What are decision making steps? 

what are the steps of decision making

We’ve all made a decision. Perhaps you find it easy and can make them quickly and easily. Or perhaps you find it difficult and like to take your time and consider everything, and even then don’t know what to do! 

Of course, decision making is the process of making choices by gathering information, and considering which way to go. Whether quick or slow, we all go through a process. 

Using steps of decision making can help you make more thoughtful decisions by logically working through the available information and considering the alternatives. Let’s consider the steps of decision making:

Step 1: Identify the decision

To make a decision you need to firstly clearly define what that decision is. If you don’t fully understand the decision, the chances are you wont make the right choice. 

Step 2: Gather the information

Once you know what your decision is, you need to collect all the relevant information to help you make the right choice.
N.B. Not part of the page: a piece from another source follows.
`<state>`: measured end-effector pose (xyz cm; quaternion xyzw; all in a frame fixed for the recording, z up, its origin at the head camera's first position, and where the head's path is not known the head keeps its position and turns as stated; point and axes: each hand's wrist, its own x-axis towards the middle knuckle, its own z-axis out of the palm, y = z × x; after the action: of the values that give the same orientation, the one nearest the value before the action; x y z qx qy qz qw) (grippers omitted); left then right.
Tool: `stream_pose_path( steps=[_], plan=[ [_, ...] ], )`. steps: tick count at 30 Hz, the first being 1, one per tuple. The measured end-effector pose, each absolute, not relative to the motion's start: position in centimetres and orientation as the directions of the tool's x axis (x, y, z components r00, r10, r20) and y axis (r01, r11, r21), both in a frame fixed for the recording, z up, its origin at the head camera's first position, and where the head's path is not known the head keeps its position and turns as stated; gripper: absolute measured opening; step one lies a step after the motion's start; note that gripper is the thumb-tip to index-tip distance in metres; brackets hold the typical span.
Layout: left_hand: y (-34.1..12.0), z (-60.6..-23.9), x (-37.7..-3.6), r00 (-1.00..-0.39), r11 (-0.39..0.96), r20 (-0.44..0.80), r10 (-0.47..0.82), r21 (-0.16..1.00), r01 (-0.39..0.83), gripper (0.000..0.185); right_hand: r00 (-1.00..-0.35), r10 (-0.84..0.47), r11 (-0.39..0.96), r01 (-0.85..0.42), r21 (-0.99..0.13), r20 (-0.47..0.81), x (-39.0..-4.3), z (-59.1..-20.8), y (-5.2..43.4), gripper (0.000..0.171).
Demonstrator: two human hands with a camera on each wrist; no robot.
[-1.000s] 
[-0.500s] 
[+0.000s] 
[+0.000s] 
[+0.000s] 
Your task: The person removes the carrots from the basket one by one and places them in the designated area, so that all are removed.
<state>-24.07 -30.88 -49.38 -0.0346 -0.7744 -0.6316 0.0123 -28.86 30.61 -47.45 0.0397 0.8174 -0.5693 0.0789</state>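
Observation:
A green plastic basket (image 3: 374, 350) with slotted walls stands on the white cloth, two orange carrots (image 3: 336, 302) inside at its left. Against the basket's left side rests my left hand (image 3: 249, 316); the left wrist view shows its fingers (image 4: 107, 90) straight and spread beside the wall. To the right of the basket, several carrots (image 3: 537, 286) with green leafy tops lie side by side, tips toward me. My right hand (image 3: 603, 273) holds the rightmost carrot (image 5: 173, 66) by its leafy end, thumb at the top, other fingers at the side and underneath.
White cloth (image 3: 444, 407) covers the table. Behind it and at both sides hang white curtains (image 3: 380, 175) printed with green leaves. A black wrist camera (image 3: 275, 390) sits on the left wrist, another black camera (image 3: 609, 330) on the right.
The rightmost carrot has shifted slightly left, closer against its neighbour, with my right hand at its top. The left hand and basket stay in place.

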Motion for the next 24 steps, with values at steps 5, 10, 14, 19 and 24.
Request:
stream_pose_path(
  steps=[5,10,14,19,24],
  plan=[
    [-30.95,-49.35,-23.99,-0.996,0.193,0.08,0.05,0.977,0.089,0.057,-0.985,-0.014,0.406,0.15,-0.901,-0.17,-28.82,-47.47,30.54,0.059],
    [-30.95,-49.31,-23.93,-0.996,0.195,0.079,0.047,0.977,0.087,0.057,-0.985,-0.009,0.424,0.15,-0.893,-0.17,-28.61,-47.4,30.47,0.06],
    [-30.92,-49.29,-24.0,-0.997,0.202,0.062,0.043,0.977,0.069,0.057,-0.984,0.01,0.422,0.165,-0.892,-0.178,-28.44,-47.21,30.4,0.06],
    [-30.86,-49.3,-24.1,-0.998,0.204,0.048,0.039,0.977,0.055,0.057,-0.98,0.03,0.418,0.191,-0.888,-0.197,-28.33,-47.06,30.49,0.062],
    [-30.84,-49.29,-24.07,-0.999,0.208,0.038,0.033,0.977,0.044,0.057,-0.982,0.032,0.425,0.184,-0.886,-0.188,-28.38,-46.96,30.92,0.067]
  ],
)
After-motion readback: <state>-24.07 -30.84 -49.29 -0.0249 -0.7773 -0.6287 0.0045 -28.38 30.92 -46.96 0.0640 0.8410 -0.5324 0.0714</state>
What information do you need, what are the best sources, how can you get? You need to put some effort in at this stage to do your research. Cover all bases until you are satisfied you have everything you need. 

Step 3: What are the alternatives?

Most decisions have several possible paths of action, or alternatives. Try to use your imagination and the information you have gathered to construct new alternatives. In this step, it can help to list all possible and desirable alternatives.

Step 4: Consider the evidence

You’ve gathered everything together, now you need to work through it. As you go through this, you’ll begin to sway towards a particular way and generally this will have a higher chance of reaching your goal.

Step 5: Take action

You’re now ready to take some positive action. You’ve looked at the alternatives, considered the evidence and started to lean in to one option above others. 

Step 6: Review your decision

This is the final step, and simply involves looking back at your decision and making sure you are absolutely happy with your choice. There is nothing from stopping you going straight back to step 1 if you have any sense that it isn’t the right decision. 

SMART Goals

Whilst working through these steps you may also wish to incorporate SMART. This is a mnemonic/acronym used to set objectives such as employee performance/ management or personal development. SMART stands for; specific, measurable, attainable, relevant and time bound.

Setting SMART goals means you can clarify ideas, focus efforts, use time and resources productively, and increase chances of success. To set SMART goals you will need to work closely with your team. The process should be collaborative and take into account your organisations overall strategy, the purpose of your department or project and individual objectives. 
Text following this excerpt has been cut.